鷹と渡り鳥 〜たか と わたりどり〜  

 寒い冬をこすために南へとわたる鳥のむれから、一羽のむすめがはぐれてしまいました。飛ぶのがおそいわけでも、よそみをしていたわけでもないのにと、むすめは仲間を探しましたが、けっきょくは追い付けないまま疲れて地上へと降りました。
 むすめが降り立ったのは青岩の泉でした。
 そこへ高い山の上に暮らすタカが舞い降りてきました。獲物えものに見えた鳥のむすめを狩るためです。
 しかし、青岩に降り立ったタカは、ふときまぐれにむすめに話しかけました。
「何故おまえのようなものがここに居る? おまえたちはもっと南へ行ったのではないのか?」
「そう。そうです。でも私ははぐれてしまった。わたしは"わたる"のは初めてで、追いかけようにもどこへ向かったらいいのかが分からないのです」
「ここで冬を越すのか? この泉には生き物は住まない。飢えて死ぬぞ」
「…そんな!」
「だからそのまえに俺が食ってやる。

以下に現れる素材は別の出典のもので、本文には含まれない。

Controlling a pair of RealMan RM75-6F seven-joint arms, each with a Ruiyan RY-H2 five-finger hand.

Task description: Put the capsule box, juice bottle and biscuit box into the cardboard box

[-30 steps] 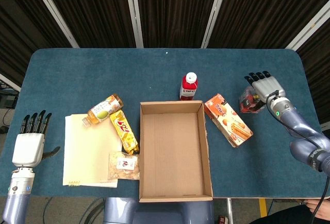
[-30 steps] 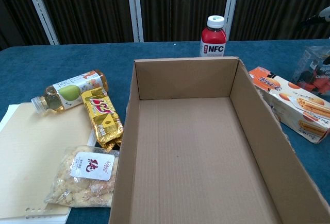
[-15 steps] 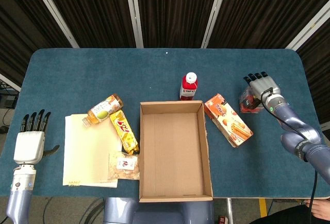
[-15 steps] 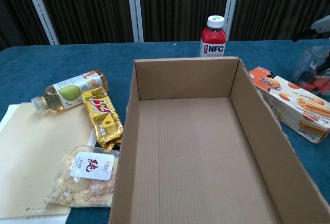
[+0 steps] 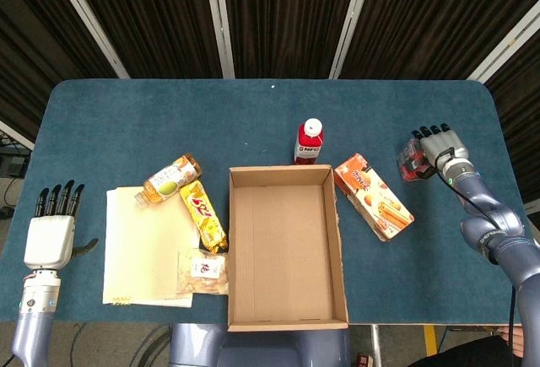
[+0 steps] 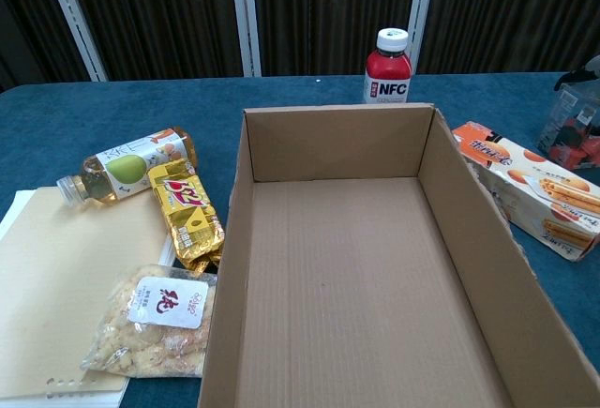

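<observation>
The open cardboard box (image 5: 287, 299) (image 6: 375, 267) stands in the middle of the table with nothing in it. Behind it the red juice bottle (image 5: 309, 142) (image 6: 386, 68) stands upright. The orange biscuit box (image 5: 373, 196) (image 6: 531, 187) lies flat just right of the cardboard box. Further right is the clear capsule box (image 5: 411, 161) (image 6: 572, 128) with red contents. My right hand (image 5: 443, 144) lies over its right side and holds it; only a dark fingertip shows in the chest view. My left hand (image 5: 48, 236) hovers open off the table's left front corner.
Left of the cardboard box lie a tea bottle (image 5: 170, 180) on its side, a gold snack pack (image 5: 203, 214), a bag of snacks (image 5: 203, 271) and a cream notebook (image 5: 148, 245). The blue table (image 5: 169, 114) ends close to my right hand.
My right hand has shifted a little right and away, and the capsule box has moved with it. The left hand has barely moved.
</observation>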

俺の血肉になって生きろ」
「…そんな!!!」
 ――けれどそんなことにはならなくて。
 おそいかかろうとしたタカでしたが、むすめが水のなかに逃げるので取り逃がしてしまいました。
 タカが何度そのツメを向けても、むすめはするりするりと逃げるのです。
「まいった、俺の負けだ!」
 それ以来、タカはむすめの世話を焼いてくれるようになりました。
 いつしかむすめは、そんなタカに恋こがれるようになっていました。娘は日ごと思います。
「ああ。私も水をはなれて、彼と同じ高みで生きるちからがあったなら…!」

 ――ほどなくむすめは、水にうつるじぶんの姿がちがうのに気がつきました。およぐのがとてもむずかしくなったのです。
 その日、飛びさるタカを追って青岩の泉から舞い上がったのは、おなじタカのむすめでした。

 春。
 高い山の上のタカの巣では、ひよひよ と かわいらしい声がひびいたのでした。